◆ **Aim of the task**: Below this line is a set of entries; quote exactly the lines from the line that contains "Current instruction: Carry" to the line that contains "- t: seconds", both lines included.

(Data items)
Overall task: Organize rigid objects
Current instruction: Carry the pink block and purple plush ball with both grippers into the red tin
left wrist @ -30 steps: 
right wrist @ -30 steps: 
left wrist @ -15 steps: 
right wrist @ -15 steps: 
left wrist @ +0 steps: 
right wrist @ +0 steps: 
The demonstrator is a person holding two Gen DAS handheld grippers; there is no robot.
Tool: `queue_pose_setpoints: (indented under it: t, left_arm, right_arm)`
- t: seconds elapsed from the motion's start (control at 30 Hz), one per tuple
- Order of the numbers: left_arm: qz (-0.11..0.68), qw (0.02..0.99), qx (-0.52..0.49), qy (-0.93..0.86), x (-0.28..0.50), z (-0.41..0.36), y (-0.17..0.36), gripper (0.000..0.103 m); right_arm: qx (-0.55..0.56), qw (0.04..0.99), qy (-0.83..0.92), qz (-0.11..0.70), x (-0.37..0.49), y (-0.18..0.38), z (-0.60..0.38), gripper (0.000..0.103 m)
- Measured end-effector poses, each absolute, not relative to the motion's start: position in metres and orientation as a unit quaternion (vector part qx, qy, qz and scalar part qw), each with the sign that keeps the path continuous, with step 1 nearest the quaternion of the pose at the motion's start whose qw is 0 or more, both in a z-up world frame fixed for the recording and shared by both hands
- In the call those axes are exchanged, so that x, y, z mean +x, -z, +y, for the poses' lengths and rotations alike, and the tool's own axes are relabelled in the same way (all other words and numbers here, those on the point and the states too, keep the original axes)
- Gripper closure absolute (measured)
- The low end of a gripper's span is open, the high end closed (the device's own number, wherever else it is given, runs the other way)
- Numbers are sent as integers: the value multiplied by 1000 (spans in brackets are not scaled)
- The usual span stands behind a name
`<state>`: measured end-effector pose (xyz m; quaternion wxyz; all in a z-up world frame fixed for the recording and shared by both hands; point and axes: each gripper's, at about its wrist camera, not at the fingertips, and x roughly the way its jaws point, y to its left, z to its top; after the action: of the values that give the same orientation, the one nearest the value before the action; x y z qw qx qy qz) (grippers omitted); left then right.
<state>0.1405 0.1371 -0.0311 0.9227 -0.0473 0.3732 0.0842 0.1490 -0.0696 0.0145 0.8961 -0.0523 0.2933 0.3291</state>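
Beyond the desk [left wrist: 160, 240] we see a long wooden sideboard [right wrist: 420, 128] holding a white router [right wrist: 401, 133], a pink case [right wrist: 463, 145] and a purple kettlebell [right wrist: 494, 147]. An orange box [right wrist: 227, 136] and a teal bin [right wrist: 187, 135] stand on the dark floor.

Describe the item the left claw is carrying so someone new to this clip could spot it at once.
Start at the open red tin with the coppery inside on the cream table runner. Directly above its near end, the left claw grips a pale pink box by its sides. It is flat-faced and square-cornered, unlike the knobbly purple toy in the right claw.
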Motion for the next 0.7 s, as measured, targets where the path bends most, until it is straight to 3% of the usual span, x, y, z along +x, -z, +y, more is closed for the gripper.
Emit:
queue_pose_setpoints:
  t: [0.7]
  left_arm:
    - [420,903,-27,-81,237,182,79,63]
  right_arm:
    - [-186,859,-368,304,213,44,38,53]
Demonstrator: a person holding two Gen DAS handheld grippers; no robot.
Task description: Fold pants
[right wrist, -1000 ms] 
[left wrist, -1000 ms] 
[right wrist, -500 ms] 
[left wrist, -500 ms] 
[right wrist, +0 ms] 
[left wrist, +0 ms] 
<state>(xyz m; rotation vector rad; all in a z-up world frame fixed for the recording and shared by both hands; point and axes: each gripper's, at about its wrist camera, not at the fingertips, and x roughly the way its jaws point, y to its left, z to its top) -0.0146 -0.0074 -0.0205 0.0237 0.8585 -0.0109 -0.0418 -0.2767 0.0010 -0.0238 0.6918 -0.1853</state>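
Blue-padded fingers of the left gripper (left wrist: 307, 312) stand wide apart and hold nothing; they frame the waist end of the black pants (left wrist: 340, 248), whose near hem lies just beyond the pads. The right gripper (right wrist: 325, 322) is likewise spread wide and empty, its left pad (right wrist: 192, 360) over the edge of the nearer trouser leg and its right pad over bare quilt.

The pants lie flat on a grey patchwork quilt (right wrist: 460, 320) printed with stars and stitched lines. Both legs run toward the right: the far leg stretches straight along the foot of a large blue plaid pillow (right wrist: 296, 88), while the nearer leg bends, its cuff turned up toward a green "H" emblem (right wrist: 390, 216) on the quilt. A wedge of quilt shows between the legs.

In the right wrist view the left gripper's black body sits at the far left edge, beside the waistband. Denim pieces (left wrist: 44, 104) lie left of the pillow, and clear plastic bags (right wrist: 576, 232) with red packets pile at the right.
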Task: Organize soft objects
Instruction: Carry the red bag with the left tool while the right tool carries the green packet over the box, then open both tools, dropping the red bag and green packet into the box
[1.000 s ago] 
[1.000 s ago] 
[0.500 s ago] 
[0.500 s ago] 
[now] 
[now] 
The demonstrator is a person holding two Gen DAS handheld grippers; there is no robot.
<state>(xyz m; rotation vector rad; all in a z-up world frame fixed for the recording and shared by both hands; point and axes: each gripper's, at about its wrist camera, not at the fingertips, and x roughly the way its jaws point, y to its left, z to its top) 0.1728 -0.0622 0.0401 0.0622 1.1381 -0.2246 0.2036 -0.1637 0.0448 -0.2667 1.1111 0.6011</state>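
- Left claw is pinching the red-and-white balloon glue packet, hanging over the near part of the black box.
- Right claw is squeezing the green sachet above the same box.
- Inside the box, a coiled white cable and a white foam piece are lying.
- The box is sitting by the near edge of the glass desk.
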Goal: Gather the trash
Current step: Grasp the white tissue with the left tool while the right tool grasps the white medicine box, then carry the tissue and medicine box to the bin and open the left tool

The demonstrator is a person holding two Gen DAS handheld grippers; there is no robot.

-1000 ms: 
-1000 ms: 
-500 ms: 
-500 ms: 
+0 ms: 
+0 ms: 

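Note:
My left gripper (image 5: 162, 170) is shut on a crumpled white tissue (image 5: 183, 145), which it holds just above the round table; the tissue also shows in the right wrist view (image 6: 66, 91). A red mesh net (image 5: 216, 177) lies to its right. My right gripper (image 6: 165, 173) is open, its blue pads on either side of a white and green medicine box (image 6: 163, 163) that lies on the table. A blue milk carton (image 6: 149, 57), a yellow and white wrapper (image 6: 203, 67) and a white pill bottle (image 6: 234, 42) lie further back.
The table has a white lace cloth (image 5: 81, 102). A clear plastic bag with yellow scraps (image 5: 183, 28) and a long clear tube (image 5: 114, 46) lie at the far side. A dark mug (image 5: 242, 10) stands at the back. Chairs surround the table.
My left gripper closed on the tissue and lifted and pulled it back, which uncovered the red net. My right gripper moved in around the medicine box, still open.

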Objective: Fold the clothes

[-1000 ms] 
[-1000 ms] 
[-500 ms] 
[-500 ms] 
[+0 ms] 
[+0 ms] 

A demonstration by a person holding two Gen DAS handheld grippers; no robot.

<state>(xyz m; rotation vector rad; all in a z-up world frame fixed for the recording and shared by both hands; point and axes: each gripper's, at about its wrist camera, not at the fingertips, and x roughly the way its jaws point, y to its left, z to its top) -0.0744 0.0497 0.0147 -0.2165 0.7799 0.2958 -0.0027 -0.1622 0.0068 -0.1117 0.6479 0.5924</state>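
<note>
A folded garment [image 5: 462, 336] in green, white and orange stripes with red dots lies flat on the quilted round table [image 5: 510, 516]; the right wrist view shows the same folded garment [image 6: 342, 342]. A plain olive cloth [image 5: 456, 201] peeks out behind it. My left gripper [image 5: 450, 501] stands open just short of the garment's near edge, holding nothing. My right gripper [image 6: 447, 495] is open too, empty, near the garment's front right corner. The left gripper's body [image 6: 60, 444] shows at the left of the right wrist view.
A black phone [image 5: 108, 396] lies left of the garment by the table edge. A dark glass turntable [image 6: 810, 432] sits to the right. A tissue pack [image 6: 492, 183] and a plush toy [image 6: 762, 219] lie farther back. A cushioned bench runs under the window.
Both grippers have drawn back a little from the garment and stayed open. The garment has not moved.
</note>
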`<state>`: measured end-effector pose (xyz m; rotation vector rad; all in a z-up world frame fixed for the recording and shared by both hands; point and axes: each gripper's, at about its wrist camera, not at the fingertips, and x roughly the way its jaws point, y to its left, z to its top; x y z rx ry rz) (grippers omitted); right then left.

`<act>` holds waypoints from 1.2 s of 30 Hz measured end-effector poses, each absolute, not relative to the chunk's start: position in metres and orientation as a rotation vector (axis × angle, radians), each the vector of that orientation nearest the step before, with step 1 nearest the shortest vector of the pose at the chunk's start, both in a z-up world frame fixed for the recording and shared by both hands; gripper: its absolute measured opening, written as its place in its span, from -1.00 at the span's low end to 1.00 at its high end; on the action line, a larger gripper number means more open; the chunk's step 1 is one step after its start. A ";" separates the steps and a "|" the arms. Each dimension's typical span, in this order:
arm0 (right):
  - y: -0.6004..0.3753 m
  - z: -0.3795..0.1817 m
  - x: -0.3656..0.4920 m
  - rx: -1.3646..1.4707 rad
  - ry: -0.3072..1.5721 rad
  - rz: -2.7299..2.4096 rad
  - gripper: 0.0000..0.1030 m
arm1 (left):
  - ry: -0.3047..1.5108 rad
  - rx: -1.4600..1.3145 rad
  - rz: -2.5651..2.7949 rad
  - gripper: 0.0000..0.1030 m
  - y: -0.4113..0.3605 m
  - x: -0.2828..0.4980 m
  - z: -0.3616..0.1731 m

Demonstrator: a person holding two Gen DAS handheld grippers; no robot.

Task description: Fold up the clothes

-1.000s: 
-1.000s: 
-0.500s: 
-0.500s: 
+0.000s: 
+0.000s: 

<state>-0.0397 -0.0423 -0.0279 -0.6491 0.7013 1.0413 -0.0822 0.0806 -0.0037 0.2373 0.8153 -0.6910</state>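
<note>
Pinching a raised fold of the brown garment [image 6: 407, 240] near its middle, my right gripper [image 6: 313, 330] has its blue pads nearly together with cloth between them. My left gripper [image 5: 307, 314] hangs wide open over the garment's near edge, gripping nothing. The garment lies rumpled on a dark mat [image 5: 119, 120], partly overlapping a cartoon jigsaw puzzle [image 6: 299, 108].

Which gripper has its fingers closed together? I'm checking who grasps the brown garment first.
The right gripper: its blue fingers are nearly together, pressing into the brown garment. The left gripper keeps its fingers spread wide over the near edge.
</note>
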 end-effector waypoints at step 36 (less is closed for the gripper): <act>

◆ **Task solution**:
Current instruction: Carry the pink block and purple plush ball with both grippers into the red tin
left wrist @ -30 steps: 
right wrist @ -30 steps: 
left wrist @ -15 steps: 
right wrist @ -15 steps: 
left wrist @ +0 steps: 
right wrist @ +0 steps: 
The demonstrator is a person holding two Gen DAS handheld grippers; there is no robot.
Tool: `queue_pose_setpoints: (indented under it: t, left_arm, right_arm)`
- t: seconds elapsed from the motion's start (control at 30 Hz), one per tuple

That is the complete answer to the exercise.